O atraso tecnológico do Brasil


O acordo entre os Estados Unidos e o Japão para garantir o fornecimento de "terras raras" e outros minerais estratégicos, em meio à crescente tensão na área comercial com a China, coloca o Brasil fora do cenário estratégico para fornecimento de minerais estratégicos como as "terras raras", sendo o Brasil o segundo maior reservas mundiais, com cerca de 23% das reservas conhecidas, mas, que ainda produz menos de 1% do total de consumo global.     


         O presidente dos Estados Unidos, Donald Trump, sabe disso e, até por isso, o constante assédio ao Presidente Lula, apesar das divergências ideológicas e de objetivos quase intransponíveis.  Enquanto o Presidente Lula procura aproximação com os países islâmicos como o Irã e seus aliados ideológicos, o presidente Trump, procura aproximação com o Japão e a Ucrânia, cujas ideologias nem sempre são coincidentes.   O Japão pela influência no sudeste asiático, que vai da Indonésia a Vietnam e com a Ucrânia pela vasta reserva de "terras raras", mais do que pela aproximação ideológica.   


          Dentro deste contexto, o presidente Trump  tem interesse em aproximação com o Brasil e não propriamente pela "ideologia" com o Presidente Lula e nem tão pouco para ter o Brasil sob seu domínio.   O Brasil ocupa posição importante no fornecimento de "minerais estratégicos", para produção de armas letais para as guerras que fomentam ao redor do mundo.   

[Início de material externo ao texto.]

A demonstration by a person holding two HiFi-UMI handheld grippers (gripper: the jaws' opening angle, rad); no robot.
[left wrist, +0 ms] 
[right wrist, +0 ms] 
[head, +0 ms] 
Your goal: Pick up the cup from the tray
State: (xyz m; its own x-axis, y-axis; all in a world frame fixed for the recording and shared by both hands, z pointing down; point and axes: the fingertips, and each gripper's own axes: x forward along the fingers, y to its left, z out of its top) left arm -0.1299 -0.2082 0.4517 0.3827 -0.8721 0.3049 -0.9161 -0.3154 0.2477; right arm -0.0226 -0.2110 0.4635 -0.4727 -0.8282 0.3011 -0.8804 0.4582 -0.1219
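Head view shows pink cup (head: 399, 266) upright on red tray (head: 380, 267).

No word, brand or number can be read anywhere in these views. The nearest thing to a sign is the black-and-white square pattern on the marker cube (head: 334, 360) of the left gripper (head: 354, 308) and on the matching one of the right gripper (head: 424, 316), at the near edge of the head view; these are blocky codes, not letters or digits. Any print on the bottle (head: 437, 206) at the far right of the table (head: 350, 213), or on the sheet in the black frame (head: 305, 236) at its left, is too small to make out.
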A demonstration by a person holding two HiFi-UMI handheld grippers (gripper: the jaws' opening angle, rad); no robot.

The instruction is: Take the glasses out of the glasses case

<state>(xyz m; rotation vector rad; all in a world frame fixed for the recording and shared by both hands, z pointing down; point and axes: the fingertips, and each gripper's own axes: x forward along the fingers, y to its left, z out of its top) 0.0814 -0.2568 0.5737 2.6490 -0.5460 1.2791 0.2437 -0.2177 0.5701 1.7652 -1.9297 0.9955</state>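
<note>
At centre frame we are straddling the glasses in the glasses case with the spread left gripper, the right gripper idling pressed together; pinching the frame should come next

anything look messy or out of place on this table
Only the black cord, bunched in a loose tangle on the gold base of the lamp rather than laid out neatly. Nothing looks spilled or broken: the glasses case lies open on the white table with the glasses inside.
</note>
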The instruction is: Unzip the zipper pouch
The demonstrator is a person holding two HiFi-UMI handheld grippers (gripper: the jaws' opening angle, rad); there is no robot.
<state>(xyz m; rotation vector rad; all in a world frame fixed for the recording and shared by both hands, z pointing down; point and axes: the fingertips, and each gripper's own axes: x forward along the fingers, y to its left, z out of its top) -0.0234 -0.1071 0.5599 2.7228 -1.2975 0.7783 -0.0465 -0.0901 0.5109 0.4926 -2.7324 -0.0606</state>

             As tarifas de importações impostas aos produtos brasileiros em 50% para diversos produtos entre os quais café e proteína animal, são apenas, são apenas "instrumentos de pressão" para conseguir acesso às "terras raras", abundantes no Brasil, sobretudo no Vale de Jequitinhonha, no estado de Minas Gerais, cujo nome já retrata a natureza da região, rica em "minas gerais".  

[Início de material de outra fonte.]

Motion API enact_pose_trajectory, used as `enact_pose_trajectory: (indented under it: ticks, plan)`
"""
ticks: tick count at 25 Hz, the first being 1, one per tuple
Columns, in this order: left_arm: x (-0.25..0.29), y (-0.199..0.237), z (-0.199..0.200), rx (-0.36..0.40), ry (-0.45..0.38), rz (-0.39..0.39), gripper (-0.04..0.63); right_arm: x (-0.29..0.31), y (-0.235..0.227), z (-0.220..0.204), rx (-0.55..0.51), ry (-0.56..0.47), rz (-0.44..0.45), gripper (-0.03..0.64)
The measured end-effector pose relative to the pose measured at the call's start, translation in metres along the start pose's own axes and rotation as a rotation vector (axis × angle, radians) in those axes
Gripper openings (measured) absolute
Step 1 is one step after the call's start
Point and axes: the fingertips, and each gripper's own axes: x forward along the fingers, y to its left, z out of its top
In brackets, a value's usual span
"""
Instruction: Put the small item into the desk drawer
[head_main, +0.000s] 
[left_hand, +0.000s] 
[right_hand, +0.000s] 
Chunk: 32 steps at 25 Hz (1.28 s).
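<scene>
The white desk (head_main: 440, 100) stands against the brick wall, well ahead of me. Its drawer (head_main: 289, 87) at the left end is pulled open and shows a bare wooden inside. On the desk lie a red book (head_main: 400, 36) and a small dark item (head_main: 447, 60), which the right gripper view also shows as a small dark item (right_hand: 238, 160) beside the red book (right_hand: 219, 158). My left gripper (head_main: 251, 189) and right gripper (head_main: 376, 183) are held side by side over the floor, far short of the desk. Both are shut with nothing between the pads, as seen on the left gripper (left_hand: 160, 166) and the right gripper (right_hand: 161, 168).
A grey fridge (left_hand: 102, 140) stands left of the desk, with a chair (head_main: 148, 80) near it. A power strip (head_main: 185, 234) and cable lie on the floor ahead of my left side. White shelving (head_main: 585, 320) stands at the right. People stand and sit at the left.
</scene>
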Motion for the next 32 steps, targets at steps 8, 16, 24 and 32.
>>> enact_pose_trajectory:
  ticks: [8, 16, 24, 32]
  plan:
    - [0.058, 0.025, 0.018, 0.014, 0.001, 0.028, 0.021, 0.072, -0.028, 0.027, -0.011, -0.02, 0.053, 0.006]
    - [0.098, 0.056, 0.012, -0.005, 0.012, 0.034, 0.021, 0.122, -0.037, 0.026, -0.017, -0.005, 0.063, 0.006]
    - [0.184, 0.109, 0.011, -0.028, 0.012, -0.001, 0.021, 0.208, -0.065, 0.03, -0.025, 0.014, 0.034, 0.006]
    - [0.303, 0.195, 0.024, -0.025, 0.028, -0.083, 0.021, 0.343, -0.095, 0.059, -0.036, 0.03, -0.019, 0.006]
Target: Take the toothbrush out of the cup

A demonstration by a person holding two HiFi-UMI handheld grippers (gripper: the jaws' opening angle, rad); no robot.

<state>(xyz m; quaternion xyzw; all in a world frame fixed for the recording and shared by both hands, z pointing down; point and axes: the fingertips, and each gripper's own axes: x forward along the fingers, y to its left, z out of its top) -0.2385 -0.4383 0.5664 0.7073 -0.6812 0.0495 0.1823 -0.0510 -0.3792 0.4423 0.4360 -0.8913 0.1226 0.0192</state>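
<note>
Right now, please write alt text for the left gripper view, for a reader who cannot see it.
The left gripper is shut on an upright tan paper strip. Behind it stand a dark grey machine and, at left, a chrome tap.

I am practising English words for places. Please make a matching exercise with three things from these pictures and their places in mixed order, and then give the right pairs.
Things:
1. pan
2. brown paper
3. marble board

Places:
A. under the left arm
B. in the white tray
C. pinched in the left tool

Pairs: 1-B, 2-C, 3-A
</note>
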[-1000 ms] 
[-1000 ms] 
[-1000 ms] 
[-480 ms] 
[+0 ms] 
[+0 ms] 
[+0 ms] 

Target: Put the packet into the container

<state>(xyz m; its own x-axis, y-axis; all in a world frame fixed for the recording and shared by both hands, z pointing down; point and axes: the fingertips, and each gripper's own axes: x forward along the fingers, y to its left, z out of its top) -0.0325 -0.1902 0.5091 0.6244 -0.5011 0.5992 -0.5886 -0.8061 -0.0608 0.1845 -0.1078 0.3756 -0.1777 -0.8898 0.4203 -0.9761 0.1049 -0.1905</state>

            Infelizmente, o Presidente Lula se posiciona, politicamente, com "alinhamento ideológico" para com o oriente, com sua "santa ignorância", pensando ele estar confrontando politica e ideologicamente, alinhando-se com a China e seus satélites.   E, assim, o Brasil vai perdendo a sua importância estratégica no mundo global, por "picuinhas ideológicas", enquanto o mundo caminha a passos largos para o "desenvolvimento tecnológico" do século XXI.   Curiosamente, o País ainda utiliza as "carroças" do século passado para transportes de cargas no meio rural.